10/17/2012 07:27 EDT | Updated 12/17/2012 05:12 EST

What do adults not get about bullying?

CBC News Vancouver held a live forum on bullying at a North Vancouver secondary school on Wednesday that asked the question: What do adults not get about bullying?

The forum at Argyle Secondary School was hosted by local television news anchor Gloria Macarenko and B.C. Almanac host Mark Forsythe.

Students at Argyle shared their personal experiences and observations.

"A lot of things have changed since their generation in terms of social media and just how bullying happens in general," said Grade 12 student Austin.

"So we think that there’s a lot of different things and different approaches that we need to take ... taking peer approaches and making it socially unacceptable to bully, just like we have with other movements like women’s rights all through our history."

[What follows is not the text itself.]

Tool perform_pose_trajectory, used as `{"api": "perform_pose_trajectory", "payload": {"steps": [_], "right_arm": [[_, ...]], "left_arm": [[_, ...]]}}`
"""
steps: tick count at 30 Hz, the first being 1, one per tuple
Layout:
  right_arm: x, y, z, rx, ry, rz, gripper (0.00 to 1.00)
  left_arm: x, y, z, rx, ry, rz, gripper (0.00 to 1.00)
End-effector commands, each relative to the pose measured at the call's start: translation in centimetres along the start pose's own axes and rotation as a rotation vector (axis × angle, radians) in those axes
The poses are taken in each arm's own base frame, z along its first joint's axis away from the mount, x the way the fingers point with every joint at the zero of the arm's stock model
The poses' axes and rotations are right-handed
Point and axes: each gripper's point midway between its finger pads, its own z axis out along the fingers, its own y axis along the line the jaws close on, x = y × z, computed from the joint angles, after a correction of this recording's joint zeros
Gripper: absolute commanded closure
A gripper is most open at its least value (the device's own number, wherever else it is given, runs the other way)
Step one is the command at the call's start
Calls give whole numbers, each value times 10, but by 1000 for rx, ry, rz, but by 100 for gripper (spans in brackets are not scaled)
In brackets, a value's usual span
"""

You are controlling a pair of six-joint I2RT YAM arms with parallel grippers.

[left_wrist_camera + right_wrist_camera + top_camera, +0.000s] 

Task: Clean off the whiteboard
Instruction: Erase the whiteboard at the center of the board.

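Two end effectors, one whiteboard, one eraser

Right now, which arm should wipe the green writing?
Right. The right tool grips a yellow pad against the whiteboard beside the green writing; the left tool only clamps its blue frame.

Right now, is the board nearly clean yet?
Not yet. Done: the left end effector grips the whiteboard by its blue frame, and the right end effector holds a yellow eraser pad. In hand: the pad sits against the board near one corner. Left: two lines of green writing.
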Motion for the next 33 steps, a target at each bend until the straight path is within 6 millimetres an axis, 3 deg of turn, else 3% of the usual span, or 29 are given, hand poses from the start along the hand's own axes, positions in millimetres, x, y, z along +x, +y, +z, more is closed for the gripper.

Lucy, another Grade 12 student, agreed social media has changed the landscape of bullying.

"I think, especially when I talked to my parents about it, they had a stereotypical view of a bully ... the really tough kids that push kids into lockers, and it’s not like that anymore with Facebook and twitter. It’s easier to be anonymous with it."

Cyrus, now in Grade 12, told CBC he was bullied in Grade 9.

"Parents don’t put themselves in their children’s shoes and they don’t understand ... When I was bullied, when adults finally intervened, the severity of the situation actually increased and it made the bullying worse," he said.

"I was bullied because I was different — I was a small kid and I dressed differently, I guess — and I was bullied to the point where I was threatened to be hurt, online and at school."

Cyrus said he was too scared to tell anyone, and nothing changed until the school's administration finally intervened in a way that stopped the bullying.

"It was definitely something that really affected me but on the whole I was very lucky because I didn’t feel the need to take it to the level that Amanda Todd did, and there’s just so many extremes out there that people are getting bullied look towards," Cyrus said.

"But they’ve got to realize that they’ve got to be stronger and there’s better purpose and them being bullied, it’s not their fault — it’s society and it’s everybody else ... and they’ve just got to lift themselves above that."